# Available data
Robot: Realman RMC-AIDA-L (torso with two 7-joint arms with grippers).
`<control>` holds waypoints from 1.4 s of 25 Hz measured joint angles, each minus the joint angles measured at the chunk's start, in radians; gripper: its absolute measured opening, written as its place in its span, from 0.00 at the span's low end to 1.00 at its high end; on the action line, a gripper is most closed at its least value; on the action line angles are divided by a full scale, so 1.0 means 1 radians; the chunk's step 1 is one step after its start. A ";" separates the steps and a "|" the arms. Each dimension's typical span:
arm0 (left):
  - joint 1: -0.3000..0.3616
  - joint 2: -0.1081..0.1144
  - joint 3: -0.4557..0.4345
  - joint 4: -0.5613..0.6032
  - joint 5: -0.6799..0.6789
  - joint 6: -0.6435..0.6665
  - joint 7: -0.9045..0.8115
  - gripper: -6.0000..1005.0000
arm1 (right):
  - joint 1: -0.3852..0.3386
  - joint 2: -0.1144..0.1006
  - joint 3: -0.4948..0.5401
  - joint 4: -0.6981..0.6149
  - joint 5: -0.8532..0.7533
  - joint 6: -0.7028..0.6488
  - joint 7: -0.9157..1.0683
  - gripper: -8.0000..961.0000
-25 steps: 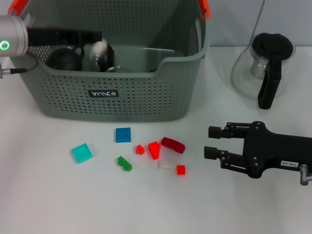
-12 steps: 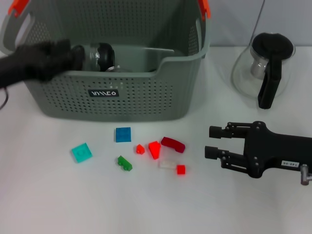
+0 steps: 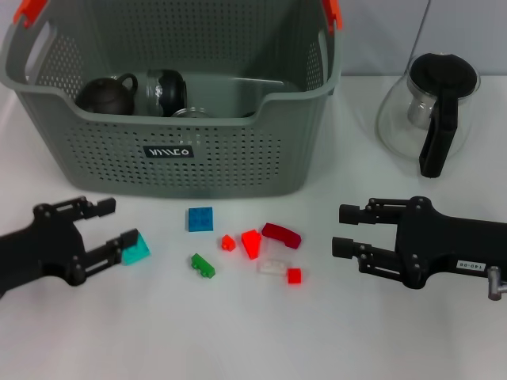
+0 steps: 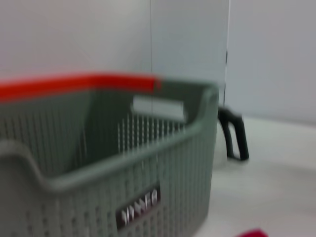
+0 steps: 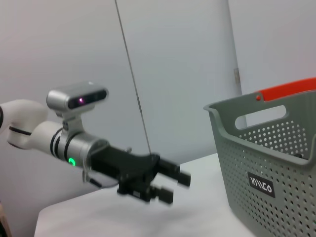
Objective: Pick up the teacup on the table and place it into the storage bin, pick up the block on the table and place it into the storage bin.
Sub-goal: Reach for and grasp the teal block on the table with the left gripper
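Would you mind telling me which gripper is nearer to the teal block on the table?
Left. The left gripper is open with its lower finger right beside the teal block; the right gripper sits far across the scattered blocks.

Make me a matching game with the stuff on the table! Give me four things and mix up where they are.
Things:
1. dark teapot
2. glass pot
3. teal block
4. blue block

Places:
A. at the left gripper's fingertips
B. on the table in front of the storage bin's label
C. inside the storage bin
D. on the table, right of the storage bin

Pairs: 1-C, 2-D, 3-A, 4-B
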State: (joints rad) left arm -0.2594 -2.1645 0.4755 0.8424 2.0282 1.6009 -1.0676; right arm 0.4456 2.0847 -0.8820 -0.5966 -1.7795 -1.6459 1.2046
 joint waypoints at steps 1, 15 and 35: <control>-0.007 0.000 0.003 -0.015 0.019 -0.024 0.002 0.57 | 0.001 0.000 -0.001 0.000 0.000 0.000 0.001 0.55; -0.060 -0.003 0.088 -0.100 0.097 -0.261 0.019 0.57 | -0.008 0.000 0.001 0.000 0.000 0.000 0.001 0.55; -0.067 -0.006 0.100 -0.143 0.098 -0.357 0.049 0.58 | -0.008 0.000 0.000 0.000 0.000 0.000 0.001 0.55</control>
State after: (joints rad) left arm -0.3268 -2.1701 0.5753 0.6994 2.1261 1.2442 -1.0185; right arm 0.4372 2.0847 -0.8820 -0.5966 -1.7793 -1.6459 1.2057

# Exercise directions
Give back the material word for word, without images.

# Response
Robot: Realman RMC-AIDA-L (torso with two 7-joint arms with grippers).
`<control>` holds waypoints from 1.4 s of 25 Hz measured joint angles, each minus the joint angles measured at the chunk's start, in radians; gripper: its absolute measured opening, written as its place in its span, from 0.00 at the span's low end to 1.00 at its high end; on the action line, a gripper is most closed at its least value; on the action line angles are divided by a full scale, so 1.0 means 1 radians; the chunk's step 1 is one step after its start. A ";" separates the steps and a "|" the arms. Each dimension's typical span:
arm0 (left):
  - joint 1: -0.3000..0.3616
  - joint 2: -0.1081..0.1144
  - joint 3: -0.4557..0.4345
  - joint 4: -0.5613..0.6032
  - joint 5: -0.6799..0.6789
  - joint 6: -0.6435..0.6665
  - joint 7: -0.9045..0.8115
  - gripper: -6.0000..1005.0000
arm1 (right):
  - joint 1: -0.3852..0.3386
  - joint 2: -0.1144..0.1006
  - joint 3: -0.4948..0.5401
  - joint 4: -0.6981..0.6149
  - joint 5: -0.8532..0.7533
  - joint 6: -0.7028..0.6488
  - joint 7: -0.9157..1.0683
  - gripper: -8.0000..961.0000
-25 steps: 
-12 steps: 
+0 steps: 
+0 steps: 
+0 steps: 
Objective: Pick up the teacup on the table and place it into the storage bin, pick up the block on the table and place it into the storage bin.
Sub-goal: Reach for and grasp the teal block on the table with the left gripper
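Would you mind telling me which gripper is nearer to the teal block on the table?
Left. The left gripper is open with its lower finger right beside the teal block; the right gripper sits far across the scattered blocks.

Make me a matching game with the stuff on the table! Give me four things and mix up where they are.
Things:
1. dark teapot
2. glass pot
3. teal block
4. blue block

Places:
A. at the left gripper's fingertips
B. on the table in front of the storage bin's label
C. inside the storage bin
D. on the table, right of the storage bin

Pairs: 1-C, 2-D, 3-A, 4-B
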State: (joints rad) left arm -0.2594 -2.1645 0.4755 0.8424 2.0282 1.6009 -1.0676; right arm 0.4456 2.0847 -0.8820 -0.5966 -1.7795 -1.6459 1.2046
 joint waypoints at steps 1, 15 and 35: <control>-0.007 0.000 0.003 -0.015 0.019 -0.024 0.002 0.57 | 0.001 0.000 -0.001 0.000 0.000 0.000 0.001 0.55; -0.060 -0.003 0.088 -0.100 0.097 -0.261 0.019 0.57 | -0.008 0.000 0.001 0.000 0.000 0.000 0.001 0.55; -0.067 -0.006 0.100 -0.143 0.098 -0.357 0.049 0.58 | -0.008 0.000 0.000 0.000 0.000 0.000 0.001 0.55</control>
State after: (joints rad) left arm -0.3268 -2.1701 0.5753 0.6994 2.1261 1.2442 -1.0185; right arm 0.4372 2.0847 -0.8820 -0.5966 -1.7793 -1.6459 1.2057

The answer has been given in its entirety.